Your team is spending thousands of hours a year tracking regulations, and still can't tell you what they missed.
Most regulatory monitoring processes look fine on a normal week. The failure mode only shows up when something gets missed, and by then nobody can explain why. The real problem has little to do with effort or access to sources. It comes down to a question almost nobody can answer: what did we look at, what did we skip, and how do we know?
We've spent the past year inside dozens of regulatory monitoring workflows: chemicals, consumer products, aerospace, agrochemicals, trade associations, consultancies. The teams are sharp. The tools are not. Here's what manual monitoring actually costs.
Where the time really goes
Monitoring is the kind of task that never shows up in KPIs but quietly eats a team's most senior capacity.
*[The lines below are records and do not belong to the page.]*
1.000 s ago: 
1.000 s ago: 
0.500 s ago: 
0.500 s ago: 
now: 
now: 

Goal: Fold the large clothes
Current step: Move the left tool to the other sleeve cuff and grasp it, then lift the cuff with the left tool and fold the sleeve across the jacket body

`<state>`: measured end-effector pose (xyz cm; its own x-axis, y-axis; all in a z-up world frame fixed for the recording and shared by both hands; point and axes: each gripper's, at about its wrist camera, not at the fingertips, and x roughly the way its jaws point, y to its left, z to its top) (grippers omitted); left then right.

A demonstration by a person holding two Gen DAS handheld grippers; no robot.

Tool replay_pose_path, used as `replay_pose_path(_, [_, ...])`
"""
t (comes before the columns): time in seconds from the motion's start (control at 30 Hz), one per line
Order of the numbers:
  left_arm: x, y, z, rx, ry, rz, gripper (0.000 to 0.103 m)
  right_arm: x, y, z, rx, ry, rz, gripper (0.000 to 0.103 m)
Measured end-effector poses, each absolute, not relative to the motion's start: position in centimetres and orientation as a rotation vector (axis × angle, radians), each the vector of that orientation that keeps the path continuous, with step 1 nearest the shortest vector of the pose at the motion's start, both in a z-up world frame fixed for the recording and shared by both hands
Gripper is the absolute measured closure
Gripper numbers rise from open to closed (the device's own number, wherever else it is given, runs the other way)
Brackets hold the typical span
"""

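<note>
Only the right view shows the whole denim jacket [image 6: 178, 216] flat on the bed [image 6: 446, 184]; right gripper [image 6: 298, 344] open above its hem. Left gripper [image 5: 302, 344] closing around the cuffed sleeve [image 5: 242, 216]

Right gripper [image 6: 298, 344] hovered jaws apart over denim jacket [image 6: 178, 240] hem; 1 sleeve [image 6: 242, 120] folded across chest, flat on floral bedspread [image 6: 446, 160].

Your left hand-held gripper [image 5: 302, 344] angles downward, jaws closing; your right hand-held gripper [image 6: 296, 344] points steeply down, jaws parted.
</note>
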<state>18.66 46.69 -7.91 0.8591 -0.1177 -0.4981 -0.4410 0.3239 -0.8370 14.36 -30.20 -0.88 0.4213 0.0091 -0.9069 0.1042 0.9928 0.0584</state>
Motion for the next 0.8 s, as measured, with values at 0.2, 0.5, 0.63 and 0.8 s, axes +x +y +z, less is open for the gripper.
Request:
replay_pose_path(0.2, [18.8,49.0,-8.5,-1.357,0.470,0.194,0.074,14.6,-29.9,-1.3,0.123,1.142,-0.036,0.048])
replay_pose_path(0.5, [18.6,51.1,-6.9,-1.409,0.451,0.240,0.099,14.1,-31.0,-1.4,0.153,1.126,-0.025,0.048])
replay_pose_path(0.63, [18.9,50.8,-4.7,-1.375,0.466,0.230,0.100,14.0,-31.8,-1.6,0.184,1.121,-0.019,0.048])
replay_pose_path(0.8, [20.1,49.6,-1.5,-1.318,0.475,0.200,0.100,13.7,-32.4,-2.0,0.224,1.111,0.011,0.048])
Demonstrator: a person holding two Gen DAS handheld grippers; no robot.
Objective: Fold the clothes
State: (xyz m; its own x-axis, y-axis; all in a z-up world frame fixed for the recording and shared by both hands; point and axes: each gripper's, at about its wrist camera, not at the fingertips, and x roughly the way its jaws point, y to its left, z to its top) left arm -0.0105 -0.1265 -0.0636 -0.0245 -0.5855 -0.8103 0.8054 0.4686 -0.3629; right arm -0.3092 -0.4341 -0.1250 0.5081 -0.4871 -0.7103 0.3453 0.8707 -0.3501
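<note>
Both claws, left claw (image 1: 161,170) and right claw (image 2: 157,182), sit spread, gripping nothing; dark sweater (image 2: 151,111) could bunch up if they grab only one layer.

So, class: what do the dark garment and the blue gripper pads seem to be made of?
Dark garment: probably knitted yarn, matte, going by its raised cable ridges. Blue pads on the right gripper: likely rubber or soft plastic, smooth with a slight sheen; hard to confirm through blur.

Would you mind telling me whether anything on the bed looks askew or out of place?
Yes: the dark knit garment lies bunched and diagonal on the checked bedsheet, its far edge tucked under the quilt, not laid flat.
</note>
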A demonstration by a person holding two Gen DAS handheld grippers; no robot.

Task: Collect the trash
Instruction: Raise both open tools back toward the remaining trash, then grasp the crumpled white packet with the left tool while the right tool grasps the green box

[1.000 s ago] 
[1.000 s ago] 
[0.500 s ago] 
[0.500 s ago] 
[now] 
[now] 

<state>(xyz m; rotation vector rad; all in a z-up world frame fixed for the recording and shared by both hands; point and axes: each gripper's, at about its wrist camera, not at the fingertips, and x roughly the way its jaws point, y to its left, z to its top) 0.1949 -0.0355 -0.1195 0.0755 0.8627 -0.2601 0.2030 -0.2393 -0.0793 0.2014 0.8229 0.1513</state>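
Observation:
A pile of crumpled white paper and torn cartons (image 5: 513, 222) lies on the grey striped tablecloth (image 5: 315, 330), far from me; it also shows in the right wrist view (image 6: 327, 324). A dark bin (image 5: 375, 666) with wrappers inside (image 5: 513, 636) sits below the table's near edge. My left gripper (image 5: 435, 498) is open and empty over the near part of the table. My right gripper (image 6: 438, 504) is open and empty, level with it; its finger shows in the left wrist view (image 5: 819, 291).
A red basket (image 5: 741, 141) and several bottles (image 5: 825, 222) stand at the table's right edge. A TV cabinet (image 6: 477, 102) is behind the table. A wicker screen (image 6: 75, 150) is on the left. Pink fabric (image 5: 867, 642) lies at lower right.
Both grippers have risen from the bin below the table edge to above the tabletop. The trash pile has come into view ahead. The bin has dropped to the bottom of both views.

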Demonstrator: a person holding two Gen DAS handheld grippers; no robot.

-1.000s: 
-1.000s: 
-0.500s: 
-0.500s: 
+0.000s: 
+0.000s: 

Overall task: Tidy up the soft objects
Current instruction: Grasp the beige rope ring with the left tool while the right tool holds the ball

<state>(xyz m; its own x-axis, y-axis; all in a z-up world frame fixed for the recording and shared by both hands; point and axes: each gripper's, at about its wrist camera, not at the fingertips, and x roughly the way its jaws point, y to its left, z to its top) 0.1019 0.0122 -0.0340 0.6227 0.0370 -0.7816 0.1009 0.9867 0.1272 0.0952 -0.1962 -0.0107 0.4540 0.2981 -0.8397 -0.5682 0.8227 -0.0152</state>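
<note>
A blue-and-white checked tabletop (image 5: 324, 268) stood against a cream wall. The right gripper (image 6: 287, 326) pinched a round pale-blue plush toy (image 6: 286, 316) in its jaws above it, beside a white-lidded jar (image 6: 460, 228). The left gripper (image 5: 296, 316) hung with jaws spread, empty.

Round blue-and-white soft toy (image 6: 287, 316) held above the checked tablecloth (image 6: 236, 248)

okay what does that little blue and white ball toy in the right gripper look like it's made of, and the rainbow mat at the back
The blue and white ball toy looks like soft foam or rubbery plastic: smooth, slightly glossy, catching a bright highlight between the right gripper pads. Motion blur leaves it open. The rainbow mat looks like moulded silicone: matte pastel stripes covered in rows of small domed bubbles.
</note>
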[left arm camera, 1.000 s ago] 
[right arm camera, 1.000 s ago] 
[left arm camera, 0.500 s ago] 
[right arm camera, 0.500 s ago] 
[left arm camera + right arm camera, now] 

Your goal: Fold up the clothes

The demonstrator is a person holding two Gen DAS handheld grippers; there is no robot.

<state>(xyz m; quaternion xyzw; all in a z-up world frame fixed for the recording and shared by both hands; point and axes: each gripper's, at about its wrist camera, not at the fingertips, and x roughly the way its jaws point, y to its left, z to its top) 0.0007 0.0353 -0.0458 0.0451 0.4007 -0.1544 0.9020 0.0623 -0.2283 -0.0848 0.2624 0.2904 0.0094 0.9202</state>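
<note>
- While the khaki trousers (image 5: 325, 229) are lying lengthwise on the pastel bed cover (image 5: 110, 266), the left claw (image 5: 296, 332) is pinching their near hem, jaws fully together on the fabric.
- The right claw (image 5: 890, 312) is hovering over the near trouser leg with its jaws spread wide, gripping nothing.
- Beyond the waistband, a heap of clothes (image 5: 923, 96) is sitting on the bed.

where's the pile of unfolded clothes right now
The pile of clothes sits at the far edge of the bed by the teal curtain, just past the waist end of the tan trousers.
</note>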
One global chemicals team surveyed twelve internal stakeholders and found they were collectively spending 35 hours a week on monitoring alone. That's close to a full-time role doing nothing but finding information. A trade association lead spends half a day every week working by hand through the Official Journal, ECHA updates, and consultation pages. A flavours and fragrances company with a roughly 120-person regulatory function told us their staff receive the updates but simply "have no sufficient time to read all our news."
The cost accumulates across the whole chain: find the update, read it, decide if it's relevant, decide who owns it, route it, track whether anything happened. Each handoff is manual. Each handoff repeats daily. The compounding is what hurts.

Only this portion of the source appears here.